Together with the staff of the University of Amsterdam, the Eindhoven University of Technology and the Eindhoven company ViNotion (specialized in smart surveillance), Snoek investigated all these types of methods for their effectiveness. The conclusion: Facial recognition systems perform better with artificial faces of GANs with blurred, checkered, or pixelated faces.
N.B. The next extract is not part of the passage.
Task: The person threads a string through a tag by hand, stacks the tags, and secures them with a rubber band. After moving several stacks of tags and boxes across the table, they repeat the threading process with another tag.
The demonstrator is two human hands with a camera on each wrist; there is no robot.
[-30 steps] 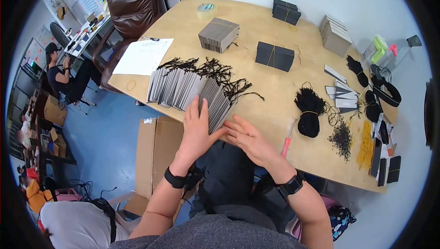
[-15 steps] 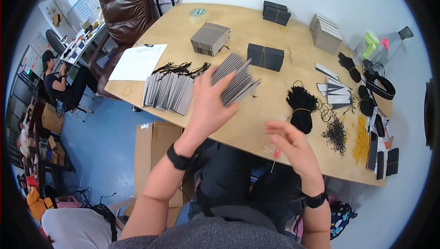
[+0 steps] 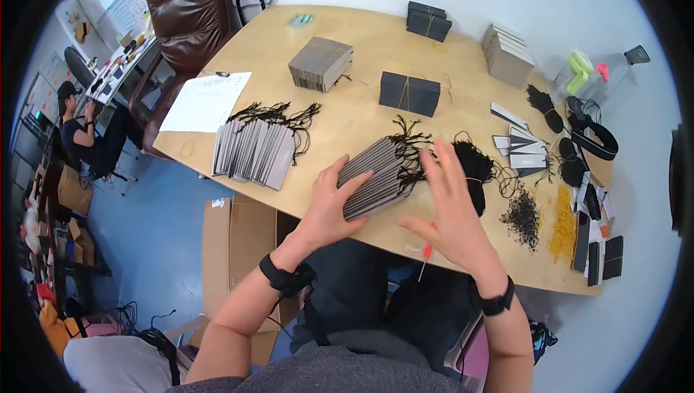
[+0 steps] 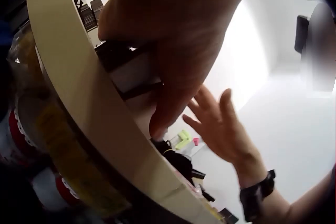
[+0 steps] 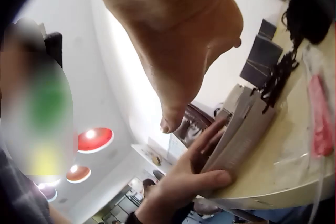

Snowyck is pleased with the (empirical) results: “You can change faces in training data with artificial faces without significantly impacting the quality of detection.”

He calls this “good news” to companies involved in face detection and who have to comply with European privacy law: “Deepfake technology allows you to store image data without harming people’s privacy.”

According to Snoke, the ImageNet solution (damping) works fine in applications where a system has to eject a certain object: where is the hammer, where is the bottle? But in situations in which the face is actually involved, it is less appropriate, they fear. Snoke cites the self-driving car as an example, which has to be estimated when to brake for pedestrians. “In that case, the faces are relevant. Not really people with blurred faces. In other words: the closer you get to reality with your dataset, the better the result. Deepfeck may be artificial, but they look like two drops of water on a real face.

Using Deepfake, Connie Stewart tried to gain visual anonymity.  The pictures were printed on the embroidery.  The Connie Stewart Statue
Using Deepfake, Connie Stewart tried to gain visual anonymity. The pictures were printed on the embroidery.The Connie Stewart Statue

Privacy rules

This is only a first step: “If you optimize a detector and state that it is working with DeepFac, it can perform even better.” Snoke sees a number of applications where it can come in handy: from self-driving cars and video surveillance to healthcare, where automated systems can monitor if someone has fallen and therefore need help.

Necessary adjustments are now being made due to European privacy regulations, but Snoke sees even more benefits of using Deepfake. One of the major problems encountered in recent years is the imbalance of training data, with a greater prevalence of white people. Snoke: “This effect is carried forward by algorithms, which go one step further.” For example, it may be that the ‘system’ favors white men in job applications or does not recognize that a black man was standing in front of an entrance.

By using DeepFac, the quality of the dataset can also be improved, Snoke hopes. Poor quality – in this case the presence of sexist and racist labels with photos – Tiny images of MIT, the database’s 80 million well-known research institute, had already completely led to this. Was taken offline.

Deepfeck has often been negative in recent reports about divestment, but it is clear to Snoke that the benefits can be great as well. It depends on how they are used.